A particle moves in the x-y plane according to rule $\mathrm{x}=\mathrm{asin\omega t}$ and $\mathrm{y}=\mathrm{acos\omega t}$. The particle follows:

1. an elliptical path.

2. a circular path.

3. a parabolic path.

4. a straight line path inclined equally to the x and y-axis.

The magnitude of a vector $\overrightarrow{\mathrm{A}}$ is constant but it is changing its direction continuously. The angle between $\overrightarrow{\mathrm{A}}$ and $\frac{\mathrm{d}\overrightarrow{\mathrm{A}}}{\mathrm{dt}}$ is :

1. 180°

2. 120°

3. 90°

4. 0°

What is the value of linear velocity if $\overrightarrow{\omega }=3\hat{i}-4\hat{j}+\hat{k}$ and $\overrightarrow{r}=5\hat{i}-6\hat{j}+6\hat{k}$ 

1. $6\hat{i}+2\hat{j}-3\hat{k}$

2. $-18\hat{i}-13\hat{j}+2\hat{k}$

3. $4\hat{i}-13\hat{j}+6\hat{k}$

4. $6\hat{i}-2\hat{j}+8\hat{k}$

The angle turned by a body undergoing circular motion depends on the time as given by the equation, $\theta ={\theta }_0+{\theta }_{1}t+{\theta }_2{t}^2$. It can be deduced that the angular acceleration of the body is 

1. θ₁

2. θ₂

3. 2θ₁

4. 2θ₂

A particle moves in a circle of radius 5 cm with constant speed and time period $0.2\mathrm{\pi }$ sec. The acceleration of the particle is:

1.  25 m/s²

2.  36 m/s²

3.  5 m/s²

4.  15 m/s²

If the equation for the displacement of a particle moving on a circular path is given by $\left(\theta \right)=2t^3+0.5$, where θ is in radians and t in seconds, then the angular velocity of the particle after 2 sec from its start is:

1. 8 rad/sec

2. 12 rad/sec

3. 24 rad/sec

4. 36 rad/sec

A car moves on a circular path such that its speed is given by v = Kt, where K =constant and t is time. Also given: radius of the circular path is r. The net acceleration of the car at time t will be

1. $\sqrt{{\mathrm{K}}^2 + {\left(\frac{{\mathrm{K}}^2{\mathrm{t}}^2}{\mathrm{r}}\right)}^2}$

2. 2K

3. K

4. $\sqrt{{\mathrm{K}}^2 + {\mathrm{K}}^2{\mathrm{t}}^2}$

Two particles A and B are moving in a uniform circular motion in concentric circles of radii $r_A and r_B$ with speeds $v_A and v_B$ respectively. Their time periods of rotation are the same. The ratio of angular speed of A  to that of B will be:

1. 1: 1

2. $r_A : r_B$

3. $v_A : v_B$

4. $r_B : r_A$

A stone tied to the end of a 1 m long string is whirled in a horizontal circle at a constant speed. If the stone makes 22 revolutions in 44 seconds, what is the magnitude and direction of acceleration of the stone?

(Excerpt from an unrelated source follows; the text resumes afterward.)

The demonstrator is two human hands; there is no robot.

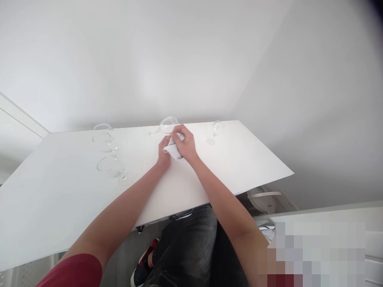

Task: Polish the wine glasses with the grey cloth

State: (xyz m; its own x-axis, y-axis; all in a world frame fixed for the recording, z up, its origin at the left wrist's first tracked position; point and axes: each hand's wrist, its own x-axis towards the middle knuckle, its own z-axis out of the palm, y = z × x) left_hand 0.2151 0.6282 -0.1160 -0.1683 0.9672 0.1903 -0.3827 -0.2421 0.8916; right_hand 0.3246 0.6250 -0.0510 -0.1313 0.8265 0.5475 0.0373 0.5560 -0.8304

1. ${\pi }^2{\mathrm{ms}}^{-2}$ and direction along the tangent to the circle.

2. ${\pi }^2{\mathrm{ms}}^{-2}$ and direction along the radius towards the centre.

3. $\frac{{\pi }^2}{4}{\mathrm{ms}}^{-2}$ and direction along the radius towards the centre.

4. ${\pi }^2{\mathrm{ms}}^{-2}$ and direction along the radius away from the centre.

The position vector of a particle is $\overrightarrow{\mathrm{r}} = \left(\mathrm{a} \sin \mathrm{\omega t}\right)\hat{\mathrm{i}} - \left(\mathrm{a} \cos \mathrm{\omega t}\right)\hat{\mathrm{j}}$. The velocity of the particle is:

1. parallel to the position vector.

2. at 60° with position vector.

3. parallel to the acceleration vector.

4. perpendicular to the position vector.